- FTC, DOJ say changes will help identify illegal transactions
- Agencies eased HSR revamp after business group pushback
Companies seeking to merge will be required to disclose more information to regulators about overlapping business lines and investors under new guidance adopted by the Biden administration.
The rewrite of the premerger notification program will allow the Federal Trade Commission and the Justice Department to better identify illegal mergers by giving them more information at the outset, the FTC said in a Thursday statement.
Under the Hart-Scott-Rodino Act, companies making acquisitions valued at more than $119.5 million must submit a form giving antitrust regulators 30 days to review the deal.
The regulation is less extensive than the agencies’ initial proposal. The final rule dropped requirements on labor-related disclosures, as well as a proposal that called for merging parties to submit 10 years of prior acquisitions without any size threshold. Companies will continue to be required to disclose prior acquisitions dating back five years.
The update represents the first large-scale redesign of the HSR process since it was implemented in the 1970s, according to the FTC. It also follows the December 2023 release of new merger guidelines, which formalized the Biden administration’s approach to regulating consolidation across the economy.
Key changes to the HSR process include requiring information on the business lines of each merging party to reveal existing areas of competition and supply relationships. Firms will also be required to disclose investors in the buyer, including those with management rights.
Other revisions are targeted at making companies reveal more about areas of future competition and emerging rivals, as well as the role of private equity and minority investors in deals, FTC Chair Lina Khan said in a statement.
The commission voted 5-0 to adopt the final rule.
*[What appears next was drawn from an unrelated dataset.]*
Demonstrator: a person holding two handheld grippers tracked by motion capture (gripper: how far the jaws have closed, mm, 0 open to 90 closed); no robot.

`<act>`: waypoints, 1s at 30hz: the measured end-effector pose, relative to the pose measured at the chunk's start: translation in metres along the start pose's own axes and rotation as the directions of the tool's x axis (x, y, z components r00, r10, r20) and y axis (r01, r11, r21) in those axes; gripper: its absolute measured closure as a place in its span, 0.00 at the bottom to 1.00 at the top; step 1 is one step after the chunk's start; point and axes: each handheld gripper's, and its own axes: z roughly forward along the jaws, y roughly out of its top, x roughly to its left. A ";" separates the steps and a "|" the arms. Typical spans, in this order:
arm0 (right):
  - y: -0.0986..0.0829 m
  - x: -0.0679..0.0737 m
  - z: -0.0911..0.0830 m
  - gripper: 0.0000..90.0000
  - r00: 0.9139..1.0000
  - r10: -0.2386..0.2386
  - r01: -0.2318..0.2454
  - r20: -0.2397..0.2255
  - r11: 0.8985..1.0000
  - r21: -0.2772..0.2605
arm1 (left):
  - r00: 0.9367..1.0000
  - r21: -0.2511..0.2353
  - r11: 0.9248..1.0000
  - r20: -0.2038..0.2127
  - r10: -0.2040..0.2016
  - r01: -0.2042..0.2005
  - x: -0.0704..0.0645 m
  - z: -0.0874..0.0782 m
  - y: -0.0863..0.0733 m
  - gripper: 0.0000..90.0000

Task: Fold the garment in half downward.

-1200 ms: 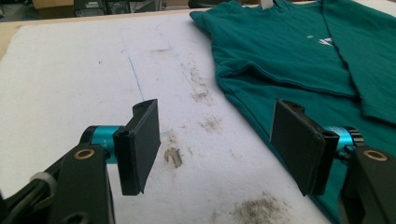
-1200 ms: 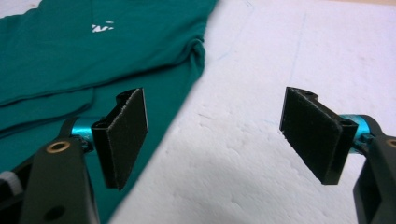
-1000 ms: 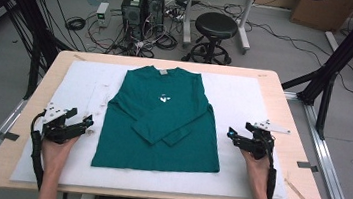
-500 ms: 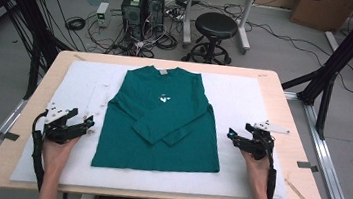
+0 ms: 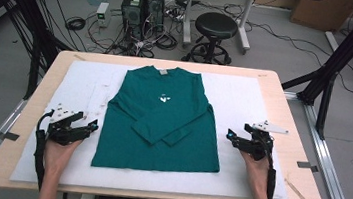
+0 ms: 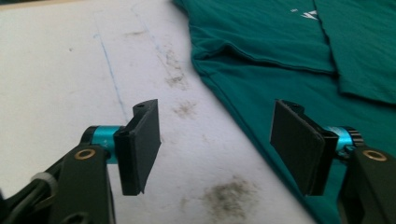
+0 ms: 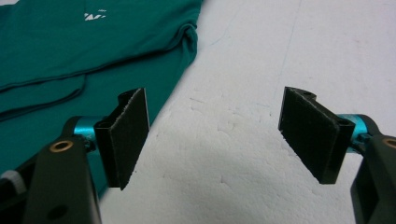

The rule will take effect 90 days after publication in the Federal Register.
“The new HSR Form represents a generational upgrade that will sharpen the antitrust agencies’ investigations and allow us to more effectively protect against mergers that may substantially lessen competition or tend to create a monopoly,” Khan said.
‘Burden-Shifting’
The HSR proposal released last year elicited backlash from businesses and corporate lawyers, who argued the requirements would place a costly burden on merging parties and delay deals by months.
The vast majority of mergers don’t raise antitrust concerns for regulators and are finalized after the initial waiting period expires. But the agencies can ask for additional information about a deal, triggering an in-depth probe.
In fiscal 2023, the agencies asked for more information about 37 deals, which represents 2% of all HSR reportable transactions, according to data released publicly Thursday.
“While these new rules are scaled-back versions of the rules originally proposed, the overall effect is a substantial burden-shifting from the government to the filing parties, especially for private equity and other interests that engage in significant M&A activity,” Ryan Phair, a co-chair of Paul Hastings’ antitrust group, said in an email.
A the same time, the upcoming election and legal challenges could present “significant hurdles” for the new rule, Phair added.
Along with the changes, the FTC said it will introduce a new online portal for market participants and the general public to directly submit comments on proposed transactions that may be under merger review.
The FTC will also lift a suspension on the early termination of HSR filings that it imposed in 2021 amid a surge in mergers and acquisitions. The move paves the way for FTC staff to identify deals that don’t need a 30-day review because they may lack competition issues.
Khan, however, used that update to call for Congress to extend the 30-day timeline, saying it would align with a “reality” in which antitrust authorities are reviewing 150 deals a month.
Labor Issue
The FTC head also acknowledged that the final rule pares back some of the proposed disclosures that would have given the agency more info on how a merger would affect the workforce.
Still, Khan said new disclosure mandates “on overlap and supply relationship descriptions, as well as new high-level business and transaction-related documents, will enable the agencies to identify whether a proposed deal risks undermining competition for workers.”
The comments came as GOP FTC Commissioner Melissa Holyoak hailed the elimination of specific requests for employment information. The provision was excluded from the final rule because it was a “solution in search of a nonexistent problem,” Holyoak said in a statement.
That prompted a separate response by the commission’s Democratic majority, which stood by its authority under federal antitrust laws to scrutinize consolidation’s effect on labor markets, citing research suggesting fewer companies competing for workers is linked to lower wages.
The FTC currently is fighting proposed deals in the grocery and fashion markets in part over the alleged anticompetitive effects they will have in the labor markets. It also in April issued a ban on noncompete agreements that restrict worker mobility.
A Texas federal judge in August vacated the rule nationwide, finding the FTC lacked the legal authority to issue a regulation focused on unfair methods of competition. The FTC is considering appealing that decision.